Quand? Les épouses divergent: dès la proclamation du califat, en juin 2014 comme l’affirme Salma O., c’est-à-dire avant les attentats de janvier 2015 à Charlie Hebdo, Montrouge et l’Hyper Cacher? Ou quelques semaines après, comme l’affirment d’autres épouses? Kevin Guiavarch prétend avoir été traumatisé par un de ses premiers combats. Selon les juges, il assure «n’avoir jamais participé à d’autres combats et commis d’exactions». Il se serait même volontairement blessé pour fuir le front.

Le jihadiste et ses épouses s’organisent alors pour fuir le chaos syrien, et contactent les autorités françaises. Depuis la Syrie, il raconte au journaliste David Thomson qu’il rejette l’EI et qu’il est désormais «salafiste quiétiste». «Je pense que son repentir» dans ce courant non violent de l’islam «est sincère», estime aujourd’hui ce spécialiste, interrogé par l’AFP. «C’était quelqu’un de complètement déconnecté de la gravité des faits dont il s’était rendu responsable. Je n’oublierai jamais cette phrase lorsqu’il a voulu rentrer: «je suis quand même Français, je ne comprends pas que la France ne fasse rien pour m’exfiltrer».

«Gros poisson»

Après plusieurs tentatives, ils rejoignent la Turquie avec leurs six enfants, en juin 2016. Une source proche du dossier qualifiait à l’époque à l’AFP ce retour d’«exceptionnel»: Kevin Guiavarch est un «gros poisson pour les services de renseignement», avides d’informations sur l’EI.

Après quatre ans d’enquête, les magistrats estiment aujourd’hui que «la réécriture complaisante a posteriori de son propre parcours» lors d’interrogatoires devant eux, «concernant aussi bien la nature de son activité sur zone que la période à laquelle il aurait pris ses distances avec (l’EI), ne met pas en échec l’évidence et les preuves de son engagement jihadiste dans la durée». Kevin Guiavarch est donc accusé d’association de malfaiteurs terroriste en vue de commettre des crimes et financement du terrorisme, motifs de sa mise en examen dès janvier 2017.

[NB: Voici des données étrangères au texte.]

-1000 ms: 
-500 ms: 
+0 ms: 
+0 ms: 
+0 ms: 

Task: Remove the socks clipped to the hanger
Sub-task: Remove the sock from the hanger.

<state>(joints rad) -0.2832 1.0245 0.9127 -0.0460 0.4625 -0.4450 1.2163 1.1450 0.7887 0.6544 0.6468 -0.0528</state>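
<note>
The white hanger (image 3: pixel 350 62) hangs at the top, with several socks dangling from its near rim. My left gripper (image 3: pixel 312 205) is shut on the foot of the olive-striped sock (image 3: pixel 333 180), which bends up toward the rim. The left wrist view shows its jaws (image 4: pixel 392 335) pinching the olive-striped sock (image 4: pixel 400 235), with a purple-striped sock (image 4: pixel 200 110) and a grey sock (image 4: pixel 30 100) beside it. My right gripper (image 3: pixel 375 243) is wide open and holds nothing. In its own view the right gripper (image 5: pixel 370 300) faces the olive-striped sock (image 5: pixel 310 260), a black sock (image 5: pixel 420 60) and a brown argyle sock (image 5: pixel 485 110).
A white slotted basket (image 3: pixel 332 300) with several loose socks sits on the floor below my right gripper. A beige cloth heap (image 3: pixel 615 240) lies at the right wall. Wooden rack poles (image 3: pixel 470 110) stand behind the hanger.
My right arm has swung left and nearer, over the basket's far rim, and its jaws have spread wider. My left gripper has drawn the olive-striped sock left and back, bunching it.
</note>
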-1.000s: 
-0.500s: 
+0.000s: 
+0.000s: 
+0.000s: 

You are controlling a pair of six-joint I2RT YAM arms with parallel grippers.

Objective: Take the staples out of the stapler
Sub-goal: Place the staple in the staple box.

Le sort de ses épouses a en revanche nourri un long débat, miroir des hésitations des autorités judiciaires sur les poursuites visant les femmes revenant de la zone irako-syrienne. Avocats et magistrats instructeurs estimaient que, sans exaction établie de leur part et avec un départ avant les attentats de 2015, leur présence en Syrie ne constituait qu’un délit, passible de dix ans de prison. Le parquet national antiterroriste (Pnat) prônait, au contraire, une aggravation des charges passible de trente ans de prison, obtenue en janvier auprès de la cour d’appel de Paris.

«Ce dossier illustre l’incohérence de la politique pénale du Pnat qui décide, quatre ans après l’ouverture de l’information judiciaire, de criminaliser des faits qu’ils avaient eux-mêmes et à juste titre qualifiés de délit, s’agissant des femmes qui n’ont jamais combattu sur zone» a critiqué l’avocat de Salma O., Me Joseph Hazan. Les avocats des épouses ont fait appel de cette ordonnance. Le Pnat a lui aussi fait appel pour contester le non-lieu accordé à la mère et au beau-père du jihadiste.